Comment by maxloh
2 days ago
I understand their decision. How could the maintainers understand their codebase if most of it was not directly written by them?
It is impossible to review the entire rewritten codebase. There are just too many lines of code, 1 million lines to be exact [1].
Completely regardless of how the code was written or even if anyone understands it thoroughly, they replaced the entire running codebase in a week. The entire project was one thing and is now something different.
There are countless reasons that this is a very bad thing for consumers of Bun. First and foremost you've instantly lost any and all assurance that it works the way it's supposed to. Every project has load-bearing bugs that may or may not still exist. Can you trust the core behavior is the same?
If the Bun maintainers are willing to completely replace their core product over the span of a week, how is anyone supposed to rely on it? What's preventing another rewrite in a few more weeks?
If you want to position your product as a dependency, it needs to be stable and reliable. Throwing away a million lines of code and replacing the entire product overnight is pretty much the polar opposite of stable and reliable.
It has nothing to do with AI rewriting the code, it's the reckless abandon and wild disregard for consumers that is the problem. It's literally a rug pull.
I don’t think changing from zig to rust suddenly means that don’t know what a certain file contains or how it works or how it relates to other files.
It’s all the same just different syntax. Which, by the way, is why it looks ugly to rust developers. The devs wanted the code to look familiar to them.
I do think they should have called this 2.0 though. Would not feel such a rush (1.3.14 has a few regressions, and no one really cares because there are lots of small rust fires now).

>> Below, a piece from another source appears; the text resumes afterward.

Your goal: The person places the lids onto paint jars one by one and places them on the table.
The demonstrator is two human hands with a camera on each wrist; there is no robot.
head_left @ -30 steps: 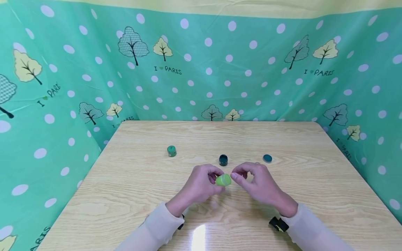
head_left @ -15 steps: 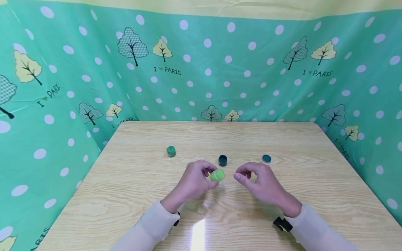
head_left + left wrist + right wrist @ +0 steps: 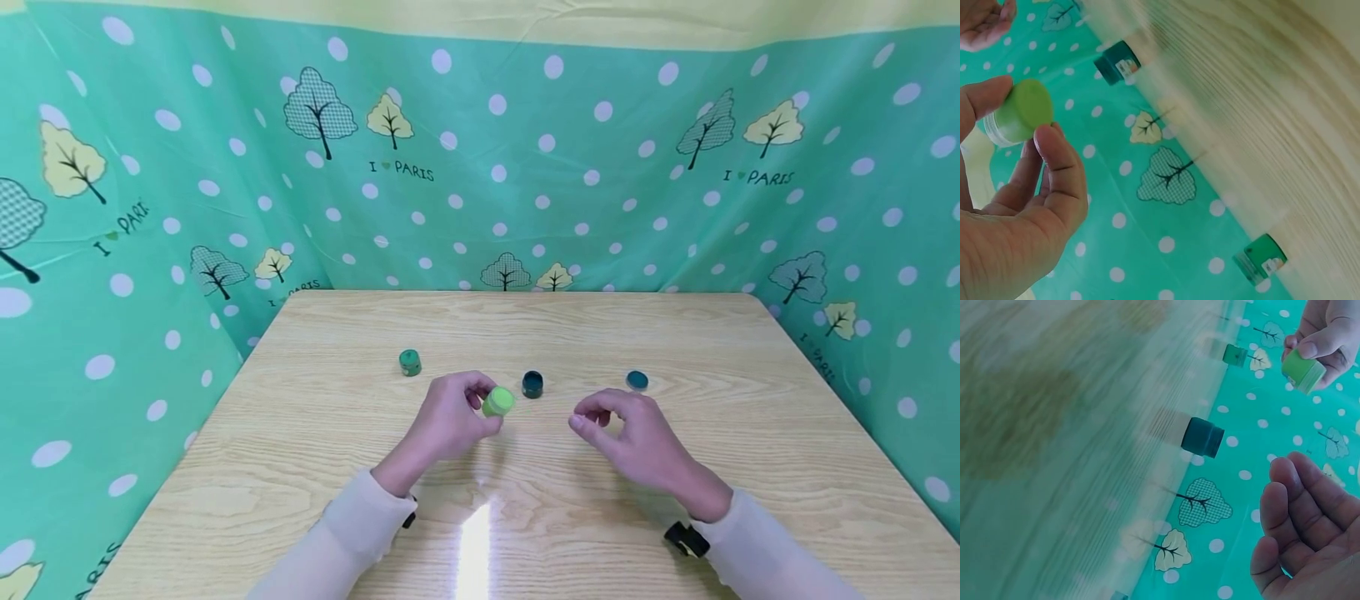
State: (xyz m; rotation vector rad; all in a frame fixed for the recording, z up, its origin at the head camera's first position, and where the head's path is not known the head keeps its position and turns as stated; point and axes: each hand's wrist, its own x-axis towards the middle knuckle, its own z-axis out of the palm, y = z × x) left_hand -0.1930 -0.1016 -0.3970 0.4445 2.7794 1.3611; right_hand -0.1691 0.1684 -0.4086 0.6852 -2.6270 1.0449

Overall, the bigger issue is that bun chases shiny objects. But never finishes. Just look at test stuff. Most of vistest, but not all. Most of jest, but not all. Most of pnpm, but not all. Now we have image stuff, so most of sharp, but not all. dev server? Most of vite, but you guessed it… not all. Long running process… mostly like node but with memory leaks (and a motivation for rust I’m sure).
When I saw them posting about the Image routines my heart sank. Another shiny object. Coincided with test bugs so I moved to vitest completely.
> It’s all the same just different syntax.
That reminds me of Chris Reigrut's story from https://thedailywtf.com/articles/Holiday_Smorgasbord
> Support : I'm telling you, nothing changed!!! The only difference between the old version and the new version is that the old version was in COBOL, and the new one is in C!!!
Thanks for the chuckles!
I don't know why but AI and LLMs seems to make people to lose basic sense of rationality. I didn't think we would have seen so many comments such as "It’s all the same just different syntax" after a full rewrite some years ago.
I assume most of the complaints about the massive rewrite are in regards to AI, not Rust.
As lots of large and small companies have shown, test suites can only find what you test for. Vibe coded test suites can find?
On the whole, I think vibe coded test suites can be pretty good. But it really depends on how you prompt. I often get the AI to brainstorm needed tests into a text file while it works. Then later I get another agent to write tests based on the list.
It does a reasonable job. Its also pretty good at writing regression tests when it fixes a bug.
Where LLMs struggle - or at least where claude struggles - is fixing the actual bugs. Its very good at getting the test suite to pass. But it cheats. It'll sometimes disable a test, or do some hacky workaround that makes the test pass that doesn't fix the underlying issue. It'll say "All done, the tests pass". But sometimes you really wish they didn't.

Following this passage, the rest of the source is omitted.